Two-wheeler player TVS Motor Company’s shares sank four percent in trade on Tuesday, April 29, despite reporting a solid earnings show for the January-March period of FY2025. However, brokerages remained mixed on the outlook.
At 11.20 am, shares traded close to 3 percent lower on NSE, quoting Rs 2,712.5 apiece.
For the quarter ended March, TVS Motor reported a net profit of Rs 852 crore, nearly 76 percent from the Rs 485.43 crore net profit reported in the corresponding quarter of the previous financial year. The company's revenue from operations meanwhile surged 17 percent YoY to Rs 9,550 crore.
The jump in profit came despite ongoing challenges with its motorcycles segment. The company outperformed in the scooters category, however overall two-wheeler (2W) industry demand has softened after the festive season.
EBITDA margin stood at 12.5 percent, expanding 60 basis points sequentially and 120 basis points YoY, aided by the inclusion of PLI benefits.
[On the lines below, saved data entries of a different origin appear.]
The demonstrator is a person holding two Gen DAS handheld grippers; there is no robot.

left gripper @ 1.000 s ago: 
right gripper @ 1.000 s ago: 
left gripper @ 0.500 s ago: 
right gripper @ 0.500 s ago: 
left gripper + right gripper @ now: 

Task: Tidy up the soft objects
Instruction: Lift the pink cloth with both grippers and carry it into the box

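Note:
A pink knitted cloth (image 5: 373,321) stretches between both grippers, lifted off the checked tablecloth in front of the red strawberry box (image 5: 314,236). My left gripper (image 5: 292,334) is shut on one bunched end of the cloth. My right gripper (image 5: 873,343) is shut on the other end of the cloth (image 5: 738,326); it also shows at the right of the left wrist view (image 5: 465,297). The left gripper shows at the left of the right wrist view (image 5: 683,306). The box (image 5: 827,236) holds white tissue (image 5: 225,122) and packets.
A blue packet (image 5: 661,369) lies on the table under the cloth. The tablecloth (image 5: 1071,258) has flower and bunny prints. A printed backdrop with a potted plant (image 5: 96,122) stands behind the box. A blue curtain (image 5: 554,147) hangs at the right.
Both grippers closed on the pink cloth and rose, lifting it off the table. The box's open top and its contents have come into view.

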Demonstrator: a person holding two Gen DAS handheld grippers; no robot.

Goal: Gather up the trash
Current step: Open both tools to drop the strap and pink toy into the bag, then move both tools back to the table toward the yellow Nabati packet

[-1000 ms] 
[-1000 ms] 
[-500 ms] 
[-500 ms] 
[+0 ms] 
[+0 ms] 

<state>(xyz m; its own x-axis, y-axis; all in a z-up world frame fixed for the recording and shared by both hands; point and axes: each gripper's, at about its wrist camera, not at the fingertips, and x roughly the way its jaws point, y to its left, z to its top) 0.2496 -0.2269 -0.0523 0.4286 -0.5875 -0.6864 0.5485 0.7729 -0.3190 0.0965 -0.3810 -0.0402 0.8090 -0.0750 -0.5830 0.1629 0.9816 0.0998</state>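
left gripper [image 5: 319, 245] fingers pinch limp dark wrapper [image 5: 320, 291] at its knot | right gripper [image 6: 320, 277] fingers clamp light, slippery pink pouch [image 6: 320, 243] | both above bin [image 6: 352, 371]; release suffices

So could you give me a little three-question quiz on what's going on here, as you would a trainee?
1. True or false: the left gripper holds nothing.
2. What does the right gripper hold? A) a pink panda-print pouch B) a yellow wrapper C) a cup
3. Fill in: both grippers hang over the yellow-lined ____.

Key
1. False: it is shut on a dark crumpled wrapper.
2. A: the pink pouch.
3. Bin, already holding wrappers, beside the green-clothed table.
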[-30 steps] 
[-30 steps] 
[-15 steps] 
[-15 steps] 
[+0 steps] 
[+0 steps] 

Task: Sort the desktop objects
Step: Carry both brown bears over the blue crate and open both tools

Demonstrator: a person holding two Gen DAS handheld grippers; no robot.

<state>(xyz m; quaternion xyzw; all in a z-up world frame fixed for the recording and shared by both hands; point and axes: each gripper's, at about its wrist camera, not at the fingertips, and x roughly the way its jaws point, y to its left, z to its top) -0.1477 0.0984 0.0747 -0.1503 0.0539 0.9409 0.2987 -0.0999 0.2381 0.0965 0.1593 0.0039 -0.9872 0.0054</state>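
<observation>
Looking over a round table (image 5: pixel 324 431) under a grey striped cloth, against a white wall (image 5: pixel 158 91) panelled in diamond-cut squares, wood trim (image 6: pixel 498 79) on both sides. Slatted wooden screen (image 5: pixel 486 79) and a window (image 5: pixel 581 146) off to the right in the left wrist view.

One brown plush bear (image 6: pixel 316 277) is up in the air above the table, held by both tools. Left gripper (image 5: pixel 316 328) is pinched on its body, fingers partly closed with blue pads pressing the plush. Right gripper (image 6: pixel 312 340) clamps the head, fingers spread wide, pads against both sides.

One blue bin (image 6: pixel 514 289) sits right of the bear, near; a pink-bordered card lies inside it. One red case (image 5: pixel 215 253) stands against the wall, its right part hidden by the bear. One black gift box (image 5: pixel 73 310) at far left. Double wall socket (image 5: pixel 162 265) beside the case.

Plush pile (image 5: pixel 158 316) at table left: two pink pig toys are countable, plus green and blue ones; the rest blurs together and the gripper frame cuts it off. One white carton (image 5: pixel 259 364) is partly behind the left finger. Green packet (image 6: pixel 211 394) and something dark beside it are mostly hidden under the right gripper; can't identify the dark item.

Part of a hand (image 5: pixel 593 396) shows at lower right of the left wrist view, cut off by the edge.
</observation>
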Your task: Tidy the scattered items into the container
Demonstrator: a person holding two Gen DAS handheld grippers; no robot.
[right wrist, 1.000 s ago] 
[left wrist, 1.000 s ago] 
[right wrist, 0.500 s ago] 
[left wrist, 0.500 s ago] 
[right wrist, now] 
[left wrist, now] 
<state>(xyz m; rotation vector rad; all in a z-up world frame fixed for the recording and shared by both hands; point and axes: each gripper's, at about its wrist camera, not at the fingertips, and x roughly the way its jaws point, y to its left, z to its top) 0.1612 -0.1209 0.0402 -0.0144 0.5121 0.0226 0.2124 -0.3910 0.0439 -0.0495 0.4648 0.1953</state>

Margins for the quarter ended in March came in-line with brokerage estimates.
TVS is optimistic on the growth-front for the current financial year; The domestic two-wheeler (2W) industry is expected to continue growth to levels similar to the previous year, aided by a higher number of auspicious marriage dates in May and June, a forecast of normal monsoons, increased infrastructure spending, and a favorable base in Q4. Rural demand is also anticipated to remain steady.
While TVS Motor is expected to continue outperforming in the scooters segment, concerns regarding the underperformance of the motorcycle segment persist.
International markets remain a key growth pillar, with stable demand in Latin America and signs of recovery in key African regions, which are nearing the bottom of their economic cycles. Going ahead, HDFC Securities is optimistic on the international business front, considering that the business in its key African markets has bottomed out.
Choice Broking, however, downgraded the stock to 'add' considering the volatile global economic environment, including persistent inflation and elevated living costs, with a price target of Rs 2,920 per share.
"While TVS Motor Company is expected to continue outperforming in the scooters segment, its underperformance in the motorcycles segment remains a concern. Additionally, 2W industry demand has weakened following the festive season," said Motilal Oswal. The brokerage reiterated its 'neutral' tag, with a target price of Rs 2,720.
HDFC Securities maintained its 'add' rating, however, it said, "A concern remains for higher investments being made towards its subsidiaries, which includes investments for development of the Norton bike portfolio as well as e-bikes. We remain cautious on the product development of the Norton bikes as a shift towards the Euro 5+ norms could possibly lead to designing and costing challenges."